> [Brief]
Return every line below exactly, without dropping any.

> [Dataset extract]
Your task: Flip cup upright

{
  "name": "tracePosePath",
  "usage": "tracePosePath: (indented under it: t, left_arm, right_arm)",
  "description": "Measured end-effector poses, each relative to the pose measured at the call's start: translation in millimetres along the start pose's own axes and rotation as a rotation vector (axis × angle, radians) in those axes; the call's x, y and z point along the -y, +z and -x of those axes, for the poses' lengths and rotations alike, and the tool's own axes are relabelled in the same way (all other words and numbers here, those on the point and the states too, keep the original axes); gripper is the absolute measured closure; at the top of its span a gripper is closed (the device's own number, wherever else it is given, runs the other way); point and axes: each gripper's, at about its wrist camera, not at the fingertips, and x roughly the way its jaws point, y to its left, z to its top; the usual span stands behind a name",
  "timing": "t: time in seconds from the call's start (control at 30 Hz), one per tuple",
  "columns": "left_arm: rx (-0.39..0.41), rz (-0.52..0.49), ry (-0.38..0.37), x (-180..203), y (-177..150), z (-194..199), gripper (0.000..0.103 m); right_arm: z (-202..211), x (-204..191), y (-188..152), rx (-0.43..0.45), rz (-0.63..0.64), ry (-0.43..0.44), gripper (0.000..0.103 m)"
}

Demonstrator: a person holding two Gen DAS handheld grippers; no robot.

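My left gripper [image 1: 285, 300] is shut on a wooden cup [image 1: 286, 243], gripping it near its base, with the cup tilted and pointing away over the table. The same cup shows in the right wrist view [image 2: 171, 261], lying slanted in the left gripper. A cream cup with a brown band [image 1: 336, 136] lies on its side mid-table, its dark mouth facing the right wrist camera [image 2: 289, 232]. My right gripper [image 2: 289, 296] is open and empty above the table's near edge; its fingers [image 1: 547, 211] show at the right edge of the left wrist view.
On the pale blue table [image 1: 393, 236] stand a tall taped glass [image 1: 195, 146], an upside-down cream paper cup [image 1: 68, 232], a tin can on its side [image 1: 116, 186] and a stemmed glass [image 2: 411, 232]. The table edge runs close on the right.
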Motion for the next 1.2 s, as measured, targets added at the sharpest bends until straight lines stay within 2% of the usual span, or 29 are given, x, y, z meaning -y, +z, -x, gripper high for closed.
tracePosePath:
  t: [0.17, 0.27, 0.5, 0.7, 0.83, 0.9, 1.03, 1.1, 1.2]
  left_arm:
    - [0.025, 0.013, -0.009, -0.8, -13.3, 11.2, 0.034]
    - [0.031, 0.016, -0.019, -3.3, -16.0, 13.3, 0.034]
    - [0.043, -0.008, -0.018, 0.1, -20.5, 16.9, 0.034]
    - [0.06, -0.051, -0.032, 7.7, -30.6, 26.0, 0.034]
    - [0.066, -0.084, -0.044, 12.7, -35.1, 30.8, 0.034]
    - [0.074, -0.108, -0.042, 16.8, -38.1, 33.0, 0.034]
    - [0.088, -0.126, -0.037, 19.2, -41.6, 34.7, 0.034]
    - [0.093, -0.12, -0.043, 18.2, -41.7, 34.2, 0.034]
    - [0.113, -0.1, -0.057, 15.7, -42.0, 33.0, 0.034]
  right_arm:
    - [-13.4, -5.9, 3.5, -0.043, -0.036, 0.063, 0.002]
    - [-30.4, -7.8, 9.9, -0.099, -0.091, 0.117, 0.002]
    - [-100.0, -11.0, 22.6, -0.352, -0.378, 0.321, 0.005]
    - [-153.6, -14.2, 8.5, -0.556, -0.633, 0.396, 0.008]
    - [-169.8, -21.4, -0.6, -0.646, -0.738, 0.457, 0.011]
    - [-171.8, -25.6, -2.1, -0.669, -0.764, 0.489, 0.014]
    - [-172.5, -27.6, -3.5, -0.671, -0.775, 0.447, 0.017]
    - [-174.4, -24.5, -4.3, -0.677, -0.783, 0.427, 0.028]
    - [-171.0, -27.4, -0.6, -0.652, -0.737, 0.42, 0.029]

> [Solution to the problem]
Your task: Flip cup upright

{
  "name": "tracePosePath",
  "usage": "tracePosePath: (indented under it: t, left_arm, right_arm)",
  "description": "Measured end-effector poses, each relative to the pose measured at the call's start: translation in millimetres along the start pose's own axes and rotation as a rotation vector (axis × angle, radians) in those axes; the call's x, y and z point along the -y, +z and -x of those axes, for the poses' lengths and rotations alike, and the tool's own axes are relabelled in the same way (all other words and numbers here, those on the point and the states too, keep the original axes); gripper is the absolute measured closure; at the top of its span a gripper is closed (the device's own number, wherever else it is given, runs the other way); point and axes: each gripper's, at about its wrist camera, not at the fingertips, and x roughly the way its jaws point, y to its left, z to its top; the usual span stands behind a name",
  "timing": "t: time in seconds from the call's start (control at 30 Hz), one per tuple",
  "columns": "left_arm: rx (-0.39..0.41), rz (-0.52..0.49), ry (-0.38..0.37), x (-180..203), y (-177..150), z (-194..199), gripper (0.000..0.103 m); right_arm: z (-202..211), x (-204..191), y (-188..152), rx (-0.43..0.45), rz (-0.63..0.64), ry (-0.43..0.44), gripper (0.000..0.103 m)"
}

Demonstrator: a person holding two Gen DAS handheld grippers; no robot.

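My left gripper [image 1: 285, 300] is shut on a wooden cup [image 1: 286, 243], gripping it near its base, with the cup tilted and pointing away over the table. The same cup shows in the right wrist view [image 2: 171, 261], lying slanted in the left gripper. A cream cup with a brown band [image 1: 336, 136] lies on its side mid-table, its dark mouth facing the right wrist camera [image 2: 289, 232]. My right gripper [image 2: 289, 296] is open and empty above the table's near edge; its fingers [image 1: 547, 211] show at the right edge of the left wrist view.
On the pale blue table [image 1: 393, 236] stand a tall taped glass [image 1: 195, 146], an upside-down cream paper cup [image 1: 68, 232], a tin can on its side [image 1: 116, 186] and a stemmed glass [image 2: 411, 232]. The table edge runs close on the right.
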Motion for the next 1.2 s, as measured, targets added at the sharpest bends until straight lines stay within 2% of the usual span, or 29 are given, x, y, z meaning -y, +z, -x, gripper high for closed.
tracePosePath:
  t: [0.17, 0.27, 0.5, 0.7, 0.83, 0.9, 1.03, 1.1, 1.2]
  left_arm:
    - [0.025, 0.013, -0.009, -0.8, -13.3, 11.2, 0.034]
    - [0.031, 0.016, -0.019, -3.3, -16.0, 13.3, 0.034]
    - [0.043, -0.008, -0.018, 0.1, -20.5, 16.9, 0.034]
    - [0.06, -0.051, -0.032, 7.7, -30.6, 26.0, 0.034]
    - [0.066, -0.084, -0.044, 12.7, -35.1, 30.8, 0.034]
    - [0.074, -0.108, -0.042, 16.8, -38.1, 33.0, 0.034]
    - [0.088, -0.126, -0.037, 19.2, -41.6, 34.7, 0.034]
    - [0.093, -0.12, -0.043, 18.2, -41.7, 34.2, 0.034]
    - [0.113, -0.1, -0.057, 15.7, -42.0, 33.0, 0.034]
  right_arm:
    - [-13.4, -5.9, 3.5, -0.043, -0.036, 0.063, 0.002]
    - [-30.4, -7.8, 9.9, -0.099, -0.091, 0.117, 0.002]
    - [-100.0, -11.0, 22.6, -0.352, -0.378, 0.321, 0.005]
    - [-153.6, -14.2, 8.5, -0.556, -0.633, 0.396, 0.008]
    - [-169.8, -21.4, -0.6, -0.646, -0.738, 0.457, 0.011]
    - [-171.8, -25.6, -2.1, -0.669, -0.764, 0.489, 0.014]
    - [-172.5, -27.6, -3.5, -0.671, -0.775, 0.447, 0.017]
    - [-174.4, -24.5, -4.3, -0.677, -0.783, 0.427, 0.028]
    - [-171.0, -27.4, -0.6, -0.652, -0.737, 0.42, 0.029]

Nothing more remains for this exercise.